Updated: Jan 18
THERE BUT NOT THERE
I realized I had dissociation a few years ago when I started therapy. Until then, I was oblivious that this was even a problem. Before I landed on my therapist's couch I had already dissected my life. And, up until that point, I thought I knew all the pieces of my puzzle and exactly why I was there.
I recall being very open with my therapist when I told him about not being able to feel my feet or recognize myself in the mirror. I shared that I had difficulty feeling my emotions, that oftentimes I felt completely numb. Hearing this, he went on to tell me that those symptoms sounded very much like dissociation and, perhaps, even pychogenic fuge, a more complex form of it that deals specifically with amnesia with identity.
Dissociation is a mental process that causes a lack of connection in a person’s thoughts, memory, and sense of identity. It can fall on a continuum of severity from mild to chronic. To understand this better, ask yourself this: Have you ever gotten lost when driving down a familiar stretch of road? Maybe to the point that you don’t remember the last stretch of several miles you just drove down? Or maybe you’ve ever felt like you got completely in a really good book? Those are all examples of mild dissociation which are different from daydreaming.
As I look back now I realize I was dissociating in many ways, ranging from mild to more chronic. The signs had been there for years. My ex-husband had once confronted me about the fact that I seemed disinterested to the point of being rude every night when our family, which included him, myself, and my mother-in-law, sat down at the dinner table. I remember staring blankly outside the window every single day while seated for dinner. It was all that I could do. I didn’t realize it then, but now I understand that this behavior was me dissociating.
Last year, I visited my brother and sister-in-law after they had their baby girl. I was left alone with her for a few hours and, at one point, I remember holding that tiny one-month baby without being able to feel her in my arms. The feeling was so strange that it even felt as if someone else was holding her and I was watching that person hold her. Physically, I knew I was holding her. I knew that I was her aunt and that she was my niece. But there was this strange sensation of none of it being real. The entire experience was overwhelming, and I cried for hours on end about the numbness in my body in addition to the sadness I felt for not being able to be present with her. This precious little girl to me deserved so much more than what I could give.
"I remember staring blankly outside the window every single day while seated for dinner. It was all that I could do."
For about a year, from 2014 to 2015, I was unable to identify or recognize myself in the mirror. I would try to look and simply didn’t know who I was looking at. I didn’t know which was worse: The knowing that I couldn’t recognize myself in the mirror or the fact that I couldn’t recognize myself. To cope with the knowing part, I compensated by showering in the dark, without lights on at all or by simply not looking in a mirror creating a coping mechanism for my coping mechanism. A terrible vicious cycle.

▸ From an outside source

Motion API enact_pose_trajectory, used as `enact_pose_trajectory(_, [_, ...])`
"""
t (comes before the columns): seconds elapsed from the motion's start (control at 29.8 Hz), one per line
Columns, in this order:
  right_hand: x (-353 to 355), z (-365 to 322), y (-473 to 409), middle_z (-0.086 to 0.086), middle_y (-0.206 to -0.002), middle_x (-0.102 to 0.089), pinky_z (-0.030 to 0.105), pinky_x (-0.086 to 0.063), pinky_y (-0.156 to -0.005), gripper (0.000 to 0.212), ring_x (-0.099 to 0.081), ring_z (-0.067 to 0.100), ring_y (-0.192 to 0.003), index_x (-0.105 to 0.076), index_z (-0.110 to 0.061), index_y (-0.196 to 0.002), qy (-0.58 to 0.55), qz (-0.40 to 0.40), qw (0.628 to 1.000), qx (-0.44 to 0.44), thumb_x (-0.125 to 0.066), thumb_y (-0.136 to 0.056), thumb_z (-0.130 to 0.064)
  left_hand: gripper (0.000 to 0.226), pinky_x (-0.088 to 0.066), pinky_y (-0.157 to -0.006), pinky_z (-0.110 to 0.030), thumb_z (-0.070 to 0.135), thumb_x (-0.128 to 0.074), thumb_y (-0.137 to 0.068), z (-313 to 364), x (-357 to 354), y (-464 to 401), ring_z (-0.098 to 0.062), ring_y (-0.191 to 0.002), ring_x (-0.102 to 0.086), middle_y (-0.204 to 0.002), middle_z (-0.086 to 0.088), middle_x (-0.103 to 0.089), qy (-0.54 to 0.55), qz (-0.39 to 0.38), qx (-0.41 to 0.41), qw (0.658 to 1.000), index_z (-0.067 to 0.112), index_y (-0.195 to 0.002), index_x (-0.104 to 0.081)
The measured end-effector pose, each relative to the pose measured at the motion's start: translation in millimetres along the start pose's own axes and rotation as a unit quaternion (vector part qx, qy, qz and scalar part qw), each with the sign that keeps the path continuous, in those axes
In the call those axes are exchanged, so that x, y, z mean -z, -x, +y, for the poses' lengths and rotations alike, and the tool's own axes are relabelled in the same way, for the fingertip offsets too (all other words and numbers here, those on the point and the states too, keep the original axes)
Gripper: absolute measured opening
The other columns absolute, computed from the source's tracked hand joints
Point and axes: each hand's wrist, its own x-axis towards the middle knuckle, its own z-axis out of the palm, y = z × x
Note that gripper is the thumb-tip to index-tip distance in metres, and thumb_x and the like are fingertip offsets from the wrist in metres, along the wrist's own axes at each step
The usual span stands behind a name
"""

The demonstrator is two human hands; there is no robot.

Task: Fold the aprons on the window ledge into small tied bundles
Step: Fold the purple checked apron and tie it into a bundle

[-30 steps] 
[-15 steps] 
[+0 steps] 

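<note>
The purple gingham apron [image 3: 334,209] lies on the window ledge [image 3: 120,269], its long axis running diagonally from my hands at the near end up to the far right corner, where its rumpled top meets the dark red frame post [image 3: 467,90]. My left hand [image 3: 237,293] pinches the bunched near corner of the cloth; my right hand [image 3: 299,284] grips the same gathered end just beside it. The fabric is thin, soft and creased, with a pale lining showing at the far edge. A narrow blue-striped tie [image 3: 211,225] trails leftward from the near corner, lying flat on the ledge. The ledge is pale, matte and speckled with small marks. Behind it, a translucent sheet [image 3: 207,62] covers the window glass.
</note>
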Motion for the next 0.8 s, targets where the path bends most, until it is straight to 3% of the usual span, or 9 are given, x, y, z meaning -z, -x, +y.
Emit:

Though dissociation can often be an excellent survival mechanism when in the middle of trauma, the long-term repercussions of it can really be awful. And, unfortunately, it doesn't come with a switch I can turn on and off. My therapist was extremely kind and told me that it wasn’t impossible to change and, overtime, by doing “the work” I would be able to process, recognize it is happening, and then create new healthier mechanisms to reintegrate myself back to - myself.
I started brainstorming about how I was going to help myself after all, no one else could do this work for me. As a special education teacher, I co-created a school program for children with special needs focusing on the sensory system. This system included work on the two hidden vestibular and proprioceptive senses, the senses that help you know where your body is in time and space. Not being able to feel my feet connected to my body was a very prominent symptom of my dissociation. Knowing this was the case, I began trying activities that would provide opportunities for me to put pressure in my feet, allowing me to become aware of where they were in time and space.
"Not being able to feel my feet connected to my body was a very prominent symptom of my dissociation. Knowing this was the case, I began trying activities that would provide opportunities for me to put pressure in my feet."
I immediately created a prescription for myself of movement activities that I thought would help me feel and connect to my body. The prescription I crafted included vinyasa yoga four times a week, bachata partner dancing three times a week, and a drum circle one to two times each month. I dove into all three of those with extreme consistency, almost to the point of making myself exhausted from trying to fit everything in. (It’s not like I also didn’t have a job that I was barely holding on to.) I did this regimen for months. EIGHT MONTHS to be exact.
So, did I find my feet?
Yes, I found my feet at Gaia Flow Yoga on February 22, 2017. I first joined the studio on October 1st, 2016 and, in a strength building yoga class with my teacher Chrystal, called “Mountain” almost four months later, I finally found my feet. And what a glorious day and moment that was! During the next few months sensing my feet connected to me came and went on its own accord until about four months later. It was only that I finally stopped my vigorous movement routine that was self prescribed. Gaia Flow Yoga was the first place that I found my feet and I am thankful for this gem of a studio where I still practice to feel feet and body weekly. I look forward to telling you in another post how, Chrystal who lovingly has become a friend and a mentor and Gaia Flow Yoga continue to help me find me feet and, well, so much more.